The bill also expands the ban to the remaining first-generation rodenticides, warfarin and chlorophacinone. And it forbids the use of all restricted rodenticides in parks and wildlife refuges, or within 5,000 feet of one.

This bill is crucial to ridding the environment of these toxins that kill wildlife and pets and have been known to poison people — usually children — as well.

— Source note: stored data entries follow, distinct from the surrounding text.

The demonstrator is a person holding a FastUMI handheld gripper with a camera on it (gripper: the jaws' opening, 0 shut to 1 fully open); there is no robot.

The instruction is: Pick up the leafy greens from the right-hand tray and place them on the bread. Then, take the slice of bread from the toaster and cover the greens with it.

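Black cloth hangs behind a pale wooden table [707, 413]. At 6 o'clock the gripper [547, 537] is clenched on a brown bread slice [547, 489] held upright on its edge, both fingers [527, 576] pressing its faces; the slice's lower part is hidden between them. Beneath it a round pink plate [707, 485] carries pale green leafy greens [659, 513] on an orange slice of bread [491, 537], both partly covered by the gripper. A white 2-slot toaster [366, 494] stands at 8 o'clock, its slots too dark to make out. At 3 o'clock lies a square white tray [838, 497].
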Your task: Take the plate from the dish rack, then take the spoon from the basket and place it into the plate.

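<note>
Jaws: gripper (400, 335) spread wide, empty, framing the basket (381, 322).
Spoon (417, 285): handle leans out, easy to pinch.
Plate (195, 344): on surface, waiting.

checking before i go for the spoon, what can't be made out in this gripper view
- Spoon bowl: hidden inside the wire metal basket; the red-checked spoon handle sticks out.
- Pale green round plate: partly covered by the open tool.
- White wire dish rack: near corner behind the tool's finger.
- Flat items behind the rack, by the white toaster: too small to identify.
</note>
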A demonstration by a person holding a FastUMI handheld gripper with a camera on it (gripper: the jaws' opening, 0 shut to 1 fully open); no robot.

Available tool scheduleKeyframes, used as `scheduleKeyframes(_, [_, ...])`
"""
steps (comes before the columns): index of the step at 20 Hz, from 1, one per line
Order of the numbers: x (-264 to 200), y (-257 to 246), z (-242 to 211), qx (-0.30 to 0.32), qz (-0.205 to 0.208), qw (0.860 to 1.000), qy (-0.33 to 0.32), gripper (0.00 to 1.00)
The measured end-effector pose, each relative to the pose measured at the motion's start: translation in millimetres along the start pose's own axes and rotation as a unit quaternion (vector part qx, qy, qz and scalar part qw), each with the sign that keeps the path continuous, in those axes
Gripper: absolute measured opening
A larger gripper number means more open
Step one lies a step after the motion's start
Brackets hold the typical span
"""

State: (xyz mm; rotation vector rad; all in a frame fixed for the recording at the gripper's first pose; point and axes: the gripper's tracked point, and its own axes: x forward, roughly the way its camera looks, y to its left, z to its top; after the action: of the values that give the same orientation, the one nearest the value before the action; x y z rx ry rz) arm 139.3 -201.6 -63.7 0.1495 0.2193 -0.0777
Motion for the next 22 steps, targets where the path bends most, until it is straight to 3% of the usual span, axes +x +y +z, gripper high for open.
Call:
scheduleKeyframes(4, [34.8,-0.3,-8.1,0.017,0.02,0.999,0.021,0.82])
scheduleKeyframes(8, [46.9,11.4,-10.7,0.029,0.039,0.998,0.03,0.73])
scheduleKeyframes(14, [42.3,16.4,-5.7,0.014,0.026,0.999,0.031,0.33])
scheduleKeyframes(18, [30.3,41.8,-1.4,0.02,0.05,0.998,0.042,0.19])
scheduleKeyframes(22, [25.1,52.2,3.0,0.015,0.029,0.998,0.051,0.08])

And there’s no need for them. Covering trash receptacles, sealing up entry points to a house or building, and using nontoxic rodenticides and traps that don’t cause pain are all safer options to control rat populations. Fertility control products are also being used. One type is a plant-based liquid in bait stations that lowers fertility in rats (which breed prolifically). The liquid, which rats find delicious, has no hormones or chemicals to harm animals that prey upon rats. Various trials in city neighborhoods across the country have shown results as dramatic as a 90% reduction in rats after several months.

The text of the bill makes a point of stating that animals are capable of experiencing pain, stress and fear, and that they have “a right to a life free of poison.”

That language doesn’t imbue animals with rights that override human rights. If that were the case these rodenticides would be banned with no exceptions. But it does underscore something important — that humans should strive to minimize animals’ suffering especially when it is unnecessary. That is the case here.